Rolling Stone has recently reported that Brian is apparently working up a storm in the studio, and the results could yield as many as three new albums. How realistic a possibility it is that we’ll get three albums any time soon is debatable. As Rolling Stone tells it, Brian is working on a “pop” album (meaning a “regular” Brian album) which would presumably include his collaborations with Al Jardine and David Marks (among presumably others). Also in the offing is an album of largely instrumentals with guitarist Jeff Beck. This could well be the most off-beat, intriguing project Brian has worked on in ages if it comes to fruition. Finally, as the article describes it, Brian’s “suite” of songs (which may or may not be the same “suite” that Brian and Joe Thomas poached songs from for the Beach Boys’ album last year) could make up a third album.
Outside of a new Beach Boys album and tour, this is the most exciting news we could have hoped for. Brian could potentially give us a “new” album of “regular/classic/whatever you want to call it” rock/pop songs that could potentially feature Al Jardine more prominently than last year’s actual Beach Boys album (more on that a bit later), as well as a more progressive, cutting-edge project with Jeff Beck (who has, perhaps more than any other “heavyweight” guitarist from the classic rock era, managed to continue to be progressive and garner rave reviews), and many Brian Wilson Nerd-Fans’ wet dream come to life of this mystical “suite” that some are convinced is “Smile II” in terms of potential quality. I just hope it has good tunes on it. That’s enough for me. Brian doesn’t have to be “modular” in his recordings, but if he is and the “modules” are good, then awesome!
The article's description of done of the tracks is quite intriguing:
At Los Angeles' Ocean Way studios the next day, Wilson and his bandleader, Jeffrey Foskett, spend the morning cutting vocals, then Wilson guides two band members – Scott Bennett and Probyn Gregory – through vibes and French-horn parts for one of the Beck tracks. Over a lunch of takeout chicken tacos, Wilson plays back a dozen unfinished songs, including an unnamed Motown-like organ jam; the lush pop tracks "Right Time" (featuring a superb Jardine vocal) and "Guess You Had To Be There," which recounts wild nights in the 1960s at the L.A. club the Troubador; and a heavy jam with Beck called "Metropolis" that sounds like prof surf music.
The most exciting track features Beck picking a 12-string electric guitar over a haunting "ooh-na-na" vocal line from Jardine, bathed in layers of Wilson's vocal harmonies.
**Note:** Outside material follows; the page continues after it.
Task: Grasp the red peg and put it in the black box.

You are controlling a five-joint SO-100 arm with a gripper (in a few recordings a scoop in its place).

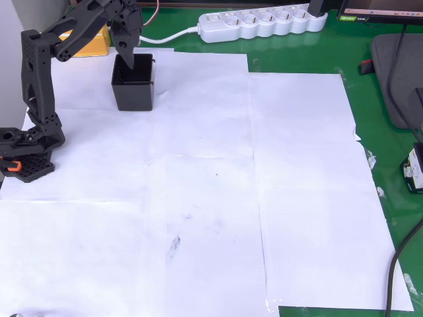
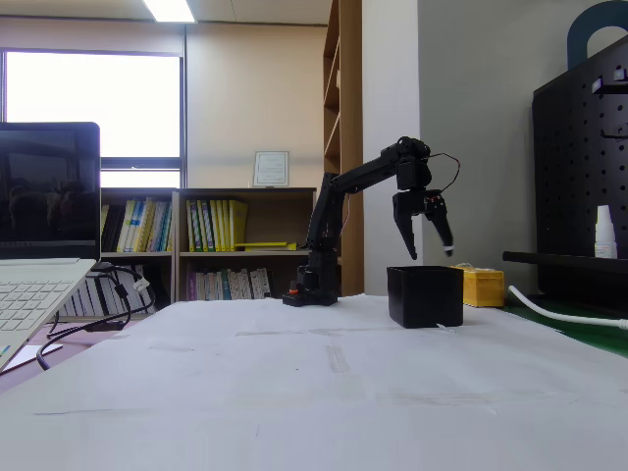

It may be the spookiest song he's ever recorded. "Jeff showed up in the studio and we just got it going – it was a natural thing," says Wilson. "I think we're doing to be doing a lot together."
Sometimes descriptions of music can vary wildly from the end result, to some listeners anyway. So while I take these descriptions with a grain of salt, they sound promising.
Meanwhile, the time table for such releases is up in the air. Brian is going to do his hand full of dates with Al and David in July, so we won’t have any new album out by then (though an airing of bits of Brian’s new recordings seems likely). Jeff Beck is joining the “BAD” (Brian/Al/David) lineup as an opener for their October date at the Hollywood Bowl, and will apparently also appear during part of their set, so hopefully that bodes well for the possibility of an album being out by then and also more tour dates booked.